Clearway Health recently hosted a webinar on ‘The Pharmacist’s Role in Closing Infectious Disease Care Gaps’ that focused on helping hospitals and health systems reduce new infections and treat more patients for disease states such as hepatitis C virus (HCV) and human immunodeficiency virus (HIV). Panelists on the webinar included Mercedez Bernard, DO, family medicine, Comanche County Memorial Hospital in Lawton, Oklahoma; Richard McCormack, DPh, clinical pharmacist, Clearway Health working at Comanche County Memorial Hospital; Brenda Shih, PharmD, BCACP, clinical pharmacist, Clearway Health working at NeighborHealth located in Boston; and Rachel Arnold, PharmD, clinical pharmacist, Clearway Health working at The Brooklyn Hospital Center in Brooklyn, NY. Donisha Lewis, PharmD, BCACP, clinical program coordinator for Clearway Health, served as moderator of the webinar.
HCV Target Goals and Barriers
The World Health Organization’s 2030 HCV elimination target goals are to reduce new HCV infections by 90%, diagnose 90% of the HCV infected population, reduce HCV deaths by 65% and treat 80% of eligible patients. While the goal of reducing HCV deaths by 2030 is currently on track, more progress is needed to lower new infections. Dr. Bernard explained that the discrepancy is rooted in a combination of medical breakthroughs and public health hurdles such as the pandemic that have hindered progress.
“Overall, we have highly effective treatments, and we can cure HCV to over 95%, which is fantastic and is leading to fewer people progressing to the end state of liver disease and death,” said Bernard. “The mixed outcomes reflected are twofold; we've had a lot of medical triumphs and treatment mortality reduction, but we also have persistent social, structural and behavioral challenges that are related to HCV prevention.”
HIV Epidemic Progress and Opportunities
The national HIV AIDS strategy aims to end the epidemic by 2030 by reducing new infections by 75% in 2025 and by 90% in 2030. They also plan to increase linkage to care by 95% in 2025 and increase viral suppression to 95% in those who have an HIV diagnosis. A major focus area to achieve these goals is to increase PrEP coverage (preventive service that must be covered without additional cost to the patient, even before a deductible is met). While progress is being made, acceleration is needed.
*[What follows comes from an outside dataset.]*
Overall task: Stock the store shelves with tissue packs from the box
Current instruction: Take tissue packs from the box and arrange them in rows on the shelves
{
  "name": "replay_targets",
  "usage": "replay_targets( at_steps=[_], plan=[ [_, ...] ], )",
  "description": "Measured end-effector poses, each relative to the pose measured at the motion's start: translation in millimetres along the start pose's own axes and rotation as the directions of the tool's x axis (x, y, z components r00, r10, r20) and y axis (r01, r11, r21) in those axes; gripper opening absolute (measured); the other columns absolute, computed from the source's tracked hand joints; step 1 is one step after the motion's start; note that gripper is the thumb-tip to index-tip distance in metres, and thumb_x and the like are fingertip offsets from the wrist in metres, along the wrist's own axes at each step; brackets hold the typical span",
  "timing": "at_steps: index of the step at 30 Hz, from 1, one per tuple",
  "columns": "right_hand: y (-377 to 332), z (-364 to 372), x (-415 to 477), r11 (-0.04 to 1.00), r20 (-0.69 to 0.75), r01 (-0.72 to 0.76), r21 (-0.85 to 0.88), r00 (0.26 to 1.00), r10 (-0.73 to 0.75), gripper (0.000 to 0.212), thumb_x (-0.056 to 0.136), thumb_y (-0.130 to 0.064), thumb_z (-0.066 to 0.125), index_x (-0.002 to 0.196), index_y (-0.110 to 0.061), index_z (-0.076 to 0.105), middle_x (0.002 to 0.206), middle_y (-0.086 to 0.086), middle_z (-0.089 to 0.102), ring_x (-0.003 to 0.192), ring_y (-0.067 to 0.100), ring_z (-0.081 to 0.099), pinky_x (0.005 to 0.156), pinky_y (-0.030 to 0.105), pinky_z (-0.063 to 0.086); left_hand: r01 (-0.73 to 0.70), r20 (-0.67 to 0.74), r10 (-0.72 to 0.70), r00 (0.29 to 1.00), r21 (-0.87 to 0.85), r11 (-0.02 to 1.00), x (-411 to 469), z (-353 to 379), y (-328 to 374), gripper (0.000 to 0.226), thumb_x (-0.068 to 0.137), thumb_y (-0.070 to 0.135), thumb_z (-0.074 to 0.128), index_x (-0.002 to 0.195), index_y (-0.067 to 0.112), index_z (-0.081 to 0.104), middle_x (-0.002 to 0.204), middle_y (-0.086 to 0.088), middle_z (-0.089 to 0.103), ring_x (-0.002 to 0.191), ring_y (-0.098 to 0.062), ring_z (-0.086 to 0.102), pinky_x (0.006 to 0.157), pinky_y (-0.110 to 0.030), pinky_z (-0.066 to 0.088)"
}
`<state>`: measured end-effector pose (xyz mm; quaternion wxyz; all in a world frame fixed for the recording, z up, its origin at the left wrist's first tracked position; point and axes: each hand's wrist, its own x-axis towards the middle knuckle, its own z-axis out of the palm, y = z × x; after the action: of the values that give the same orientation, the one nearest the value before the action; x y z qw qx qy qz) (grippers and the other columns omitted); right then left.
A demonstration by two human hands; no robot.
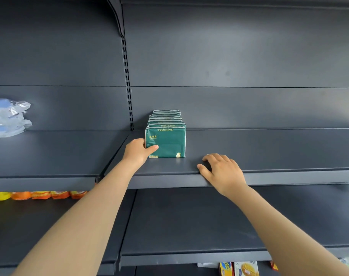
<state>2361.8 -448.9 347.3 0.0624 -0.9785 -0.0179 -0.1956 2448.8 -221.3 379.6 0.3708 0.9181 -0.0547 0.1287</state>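
Your left hand [138,151] grips the front tissue pack [167,143] by its left edge, thumb on its face. Roughly seven green packs stand in one row on the shelf [269,148]. Your right hand [221,170] lies flat and relaxed, near-right.

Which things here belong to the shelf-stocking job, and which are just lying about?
Job: green tissue packs, their shelf, left hand holding the front pack, right hand resting on the shelf edge.
Lying about: clear plastic bags, orange snack packets, boxes below.
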Motion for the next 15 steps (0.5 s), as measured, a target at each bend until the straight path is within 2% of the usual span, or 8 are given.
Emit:
replay_targets(
  at_steps=[3,5,6,8,11,13,15],
  plan=[
    [-0.9,-4.6,2.5,1.000,0.042,-0.014,0.019,0.999,0.013,0.046,0.096,-0.051,0.034,0.129,-0.022,0.049,0.132,-0.005,0.051,0.123,0.018,0.043,0.100,0.029,0.032,-0.006,0.034,0.005,0.999,0.030,1.000,-1.6,-3.2,-6.0,0.032,0.089,0.036,0.061,0.098,0.006,0.063,0.095,-0.003,0.063,0.091,-0.022,0.057,0.068,-0.028,0.038],
    [-1.3,-10.3,5.1,0.999,0.091,-0.027,0.037,0.996,0.024,0.046,0.095,-0.052,0.038,0.127,-0.022,0.051,0.130,-0.004,0.052,0.122,0.019,0.043,0.100,0.031,0.032,-0.037,0.054,0.030,0.998,0.133,0.990,-6.1,-7.3,-8.7,0.035,0.088,0.039,0.060,0.100,0.006,0.062,0.095,-0.005,0.065,0.094,-0.026,0.059,0.062,-0.028,0.037],
    [-0.9,-14.7,6.7,0.998,0.127,-0.038,0.050,0.991,0.032,0.046,0.094,-0.053,0.041,0.125,-0.022,0.053,0.128,-0.002,0.053,0.120,0.020,0.044,0.099,0.032,0.033,-0.055,0.059,0.044,0.997,0.201,0.978,-10.5,-9.7,-8.4,0.038,0.089,0.039,0.060,0.103,0.004,0.060,0.098,-0.009,0.064,0.096,-0.028,0.059,0.063,-0.029,0.039],
    [1.6,-27.0,11.6,0.996,0.217,-0.061,0.064,0.975,0.046,0.049,0.091,-0.055,0.047,0.121,-0.018,0.056,0.124,0.001,0.055,0.116,0.023,0.047,0.096,0.034,0.038,-0.092,0.074,0.070,0.995,0.365,0.926,-23.0,-15.9,-4.4,0.043,0.093,0.037,0.057,0.115,0.000,0.052,0.110,-0.015,0.058,0.103,-0.031,0.056,0.075,-0.034,0.044],
    [7.1,-54.4,16.9,0.997,0.317,-0.031,-0.077,0.947,0.054,0.051,0.089,-0.051,0.053,0.121,-0.012,0.053,0.122,0.007,0.057,0.114,0.028,0.050,0.092,0.037,0.045,-0.171,0.122,0.124,0.985,0.568,0.805,-43.7,-28.7,8.9,0.044,0.096,0.038,0.049,0.121,0.002,0.045,0.116,-0.017,0.053,0.106,-0.032,0.053,0.080,-0.037,0.043],
    [11.0,-75.1,15.5,0.977,0.309,0.021,-0.213,0.950,0.047,0.050,0.090,-0.046,0.053,0.126,-0.011,0.050,0.125,0.008,0.056,0.119,0.029,0.047,0.094,0.040,0.045,-0.218,0.130,0.175,0.976,0.638,0.738,-53.7,-38.3,23.5,0.045,0.097,0.040,0.047,0.122,0.003,0.045,0.117,-0.017,0.053,0.108,-0.033,0.052,0.082,-0.040,0.043],
    [16.3,-94.2,8.0,0.965,0.270,0.040,-0.260,0.962,0.032,0.051,0.091,-0.044,0.053,0.130,-0.011,0.048,0.128,0.009,0.054,0.122,0.029,0.045,0.095,0.041,0.044,-0.246,0.131,0.216,0.968,0.684,0.686,-66.2,-46.1,42.7,0.043,0.097,0.039,0.045,0.122,0.004,0.045,0.119,-0.017,0.052,0.110,-0.033,0.051,0.083,-0.041,0.044]
  ],
)
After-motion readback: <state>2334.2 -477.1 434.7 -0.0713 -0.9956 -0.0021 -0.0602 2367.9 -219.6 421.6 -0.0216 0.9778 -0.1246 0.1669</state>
“We can share joy in the fact that we have expanded HIV testing and rapid linkage to care for our patients who have been diagnosed with HIV,” said Bernard. “Increased access to anti-retroviral therapy helps patients achieve viral suppression, thereby reducing illness and transmission. The growth of PrEP for our pre-exposure prophylaxis programs and the syringe support system nationally are paving the way. There are also small growths within our personal health care system, such as the collaboration with a clinical pharmacist to help diagnose and treat our HIV patients. Some of the challenges we are facing are persistent stigma, discrimination and funding gaps, which create barriers to care and prevention, especially for these marginalized groups. I would say socioeconomic challenges are probably our greatest hurdle.”
How Clinical Pharmacists Bridge Care Gaps
Clinical pharmacists help identify patients in need of treatment for HCV and HIV and initiate medication therapies. They bridge the gap between screening the patient, identifying them as needing treatment and then attending to the patient until they get the desired clinical response. They support the treatment process while also supporting both the patient and the provider.
“They help me by figuring out the prior authorization process, which is more than I could ever imagine doing on my own,” said Bernard. “They counsel patients on medications, monitor their adherence and offer education. They are my lifeline to making sure we are meeting the targets of getting our patients treated to completion and I could not do it without them.”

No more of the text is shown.